The 1.x Files: The State of Stateless Ethereum

In the last edition of The 1.x files, we did a quick re-cap of where the Eth 1.x research initiative came from, what's at stake, and what some possible solutions are. We ended with the concept of stateless ethereum, and left a more detailed examination of the stateless client for this post.

Stateless is the new direction of Eth 1.x research, so we're going to do a pretty deep dive and get a real sense of the challenges and possibilities that are expected on the road ahead. For those that want to dive even deeper, I'll do my best to link to more verbose resources whenever possible.

The State of Stateless Ethereum

To see where we're going, we must first understand where we are with the concept of 'state'. When we say 'state', it's in the sense of "a state of affairs".

The complete ‘state’ of Ethereum describes the current status of all accounts and balances, as well as the collective memories of all smart contracts deployed and running in the EVM. Every finalized block in the chain has one and only one state, which is agreed upon by all participants in the network. That state is changed and updated with each new block that is added to the chain.
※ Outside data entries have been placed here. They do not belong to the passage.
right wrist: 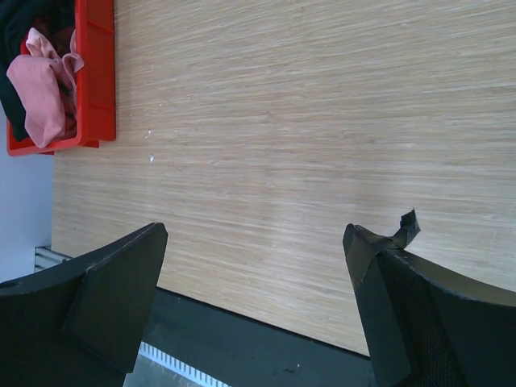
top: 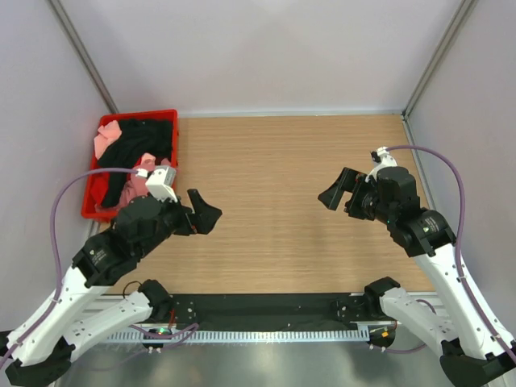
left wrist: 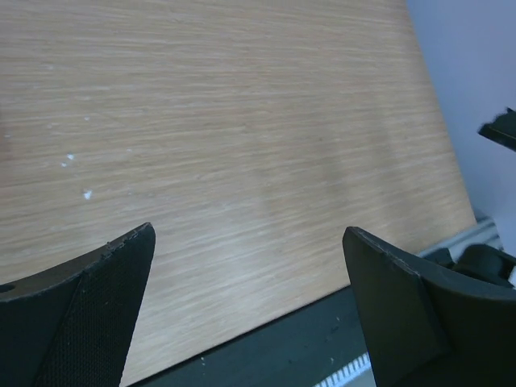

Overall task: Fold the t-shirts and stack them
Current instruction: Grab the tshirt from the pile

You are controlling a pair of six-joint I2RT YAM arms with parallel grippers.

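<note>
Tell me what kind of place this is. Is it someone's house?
Probably a robot lab workstation, not a house. A left arm and right arm are mounted at a wooden table, plain panels wall it in, and a red crate holds crumpled t-shirts to fold.

Smooth, matt wood grain on the desk (top: 274,177). Red, slightly glossy plastic crate (right wrist: 97,81). Soft crumpled cloth t-shirts (top: 149,137); finely textured matt black pads (left wrist: 89,330) on the left gripper (left wrist: 246,242).

We see a red crate (top: 175,141), pink t-shirts (top: 106,139) and a black t-shirt (top: 147,139), a pale wood-grain bench (top: 274,169), and a black left end effector (top: 205,214) and right end effector (top: 339,192).
</note>
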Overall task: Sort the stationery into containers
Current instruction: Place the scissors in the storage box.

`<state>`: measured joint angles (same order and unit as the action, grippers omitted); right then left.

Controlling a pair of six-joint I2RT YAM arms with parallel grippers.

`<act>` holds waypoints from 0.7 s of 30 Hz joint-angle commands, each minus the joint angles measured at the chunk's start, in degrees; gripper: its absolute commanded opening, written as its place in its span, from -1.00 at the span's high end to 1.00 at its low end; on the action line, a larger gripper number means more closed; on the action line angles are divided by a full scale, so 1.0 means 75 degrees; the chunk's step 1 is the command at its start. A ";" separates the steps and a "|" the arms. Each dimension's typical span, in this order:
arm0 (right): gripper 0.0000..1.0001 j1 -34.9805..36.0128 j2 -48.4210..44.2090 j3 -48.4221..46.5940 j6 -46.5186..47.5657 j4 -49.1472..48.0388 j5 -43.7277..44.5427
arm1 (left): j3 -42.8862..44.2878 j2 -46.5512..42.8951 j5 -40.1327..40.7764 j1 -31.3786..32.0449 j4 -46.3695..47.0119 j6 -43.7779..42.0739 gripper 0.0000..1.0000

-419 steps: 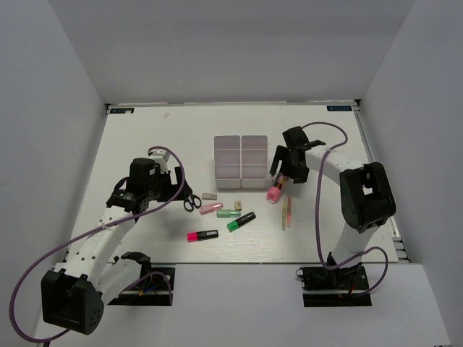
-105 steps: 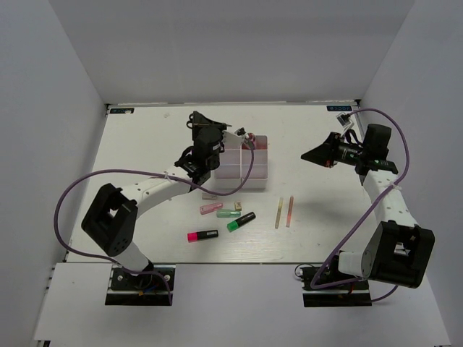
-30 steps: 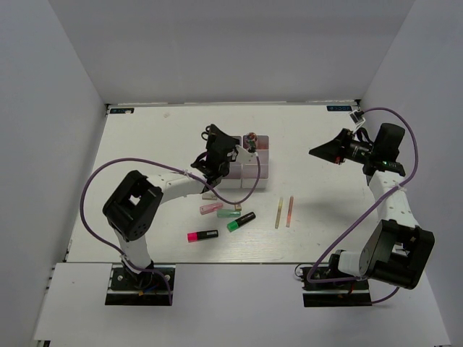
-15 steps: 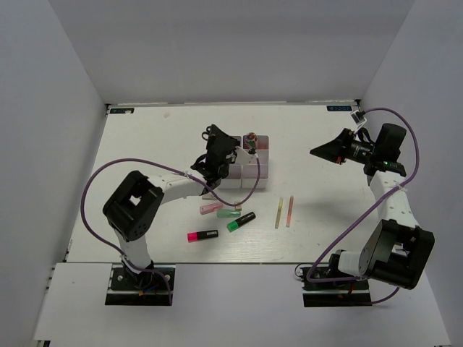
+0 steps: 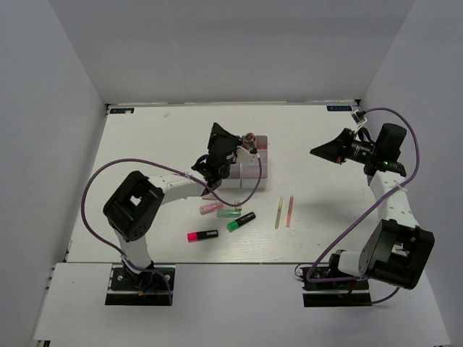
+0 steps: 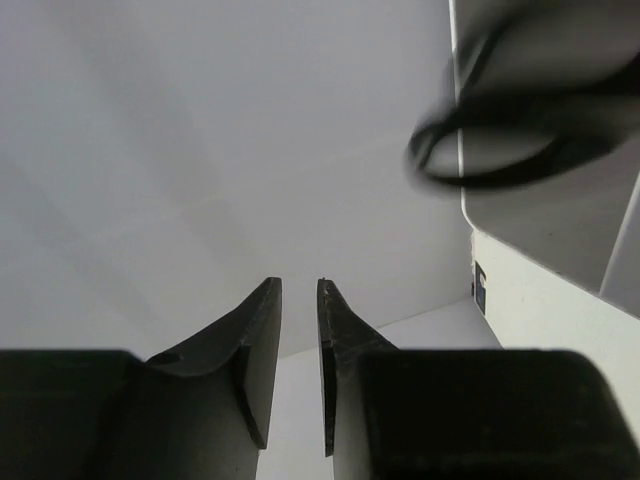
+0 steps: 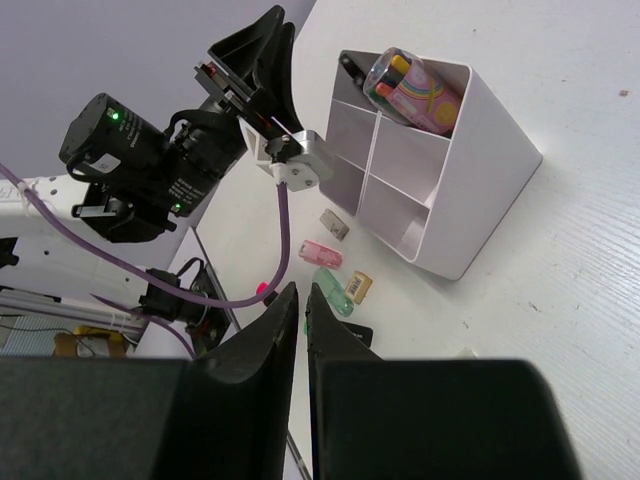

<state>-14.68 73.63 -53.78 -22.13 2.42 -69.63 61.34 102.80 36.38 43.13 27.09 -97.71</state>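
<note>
The containers (image 5: 255, 170) are a white block of square bins at the table's middle. A fat pink tube (image 5: 250, 139) stands in a far bin (image 7: 415, 85). My left gripper (image 5: 217, 131) hangs at the block's far left corner, pointing up at the back wall. Its jaws (image 6: 300, 285) are open by a narrow gap with nothing between them. The scissors' black handles (image 6: 500, 150) show blurred beside a bin wall, clear of the fingers. My right gripper (image 5: 315, 151) hovers right of the bins, shut and holding nothing (image 7: 302, 290). On the table lie a pink highlighter (image 5: 202, 235), a green highlighter (image 5: 241, 221), pastel markers (image 5: 211, 208) and two thin sticks (image 5: 279, 212).
Small erasers (image 7: 360, 287) lie beside the pastel markers in front of the bins. The left arm's purple cable (image 5: 249, 189) loops over the bins' near side. White walls close the table at the back and on both sides.
The left gripper's jaws have parted from shut to a narrow gap, and its head has shifted slightly right at the bins. The right arm has held still.
</note>
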 commanded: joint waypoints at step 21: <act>-0.47 -0.0211 0.0039 -0.0142 0.0078 -0.0042 -0.0385 | -0.0045 -0.0980 0.2153 0.0751 0.2891 0.0475 -0.62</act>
<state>-15.62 73.63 -53.78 -22.59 2.61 -70.81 61.32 100.73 44.95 46.92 41.32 -97.10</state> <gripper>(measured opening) 0.684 0.797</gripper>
In the context of Eth 1.x research, it's important not just to know what state is, but how it's represented in both the protocol (as defined in the yellow paper), and in most client implementations (e.g. geth, parity, trinity, besu, etc.).

Give it a trie

The data structure used in Ethereum is called a Merkle-Patricia Trie. Fun fact: 'Trie' is originally taken from the word 'retrieval', but most people pronounce it as 'try' to distinguish it from 'tree' when speaking. But I digress. What we need to know about Merkle-Patricia Tries is as follows:

At one end of the trie, there are all of the particular pieces of data that describe state (value nodes). This could be a particular account's balance, or a variable stored in a smart contract (such as the total supply of an ERC-20 token). In the middle are branch nodes, which link all of the values together through hashing. A branch node is an array containing the hashes of its child nodes, and each branch node is subsequently hashed and put into the array of its parent node. This successive hashing eventually arrives at a single state root node on the other end of the trie.

Radix

In the simplified diagram above, we can see each value, as well as the path that describes how to get to that value. For example, to get to V-2, we traverse the path 1,3,3,4. Similarly, V-3 can be reached by traversing the path 3,2,3,3. Note that paths in this example are always 4 characters in length, and that there is often only one path to take to reach a value.

This structure has the important property of being deterministic and cryptographically verifiable: The only way to generate a state root is by computing it from each individual piece of the state, and two states that are identical can be easily proven so by comparing the root hash and the hashes that led to it (a Merkle proof). Conversely, there is no way to create two different states with the same root hash, and any attempt to modify state with different values will result in a different state root hash.

Ethereum optimizes the trie structure by introducing a few new node types that improve efficiency: extension nodes and leaf nodes. These encode parts of the path into nodes so that the trie is more compact.

Patricia

In this modified Merkle-Patricia trie structure, each node will lead to a choice between multiple next nodes, a compressed part of a path that subsequent nodes share, or values (prepended by the rest of their path, if necessary). It's the same data and the same organization, but this trie only needs 9 nodes instead of 18. This seems more efficient, but with the benefit of hindsight, isn't actually optimal. We'll explore why in the next section.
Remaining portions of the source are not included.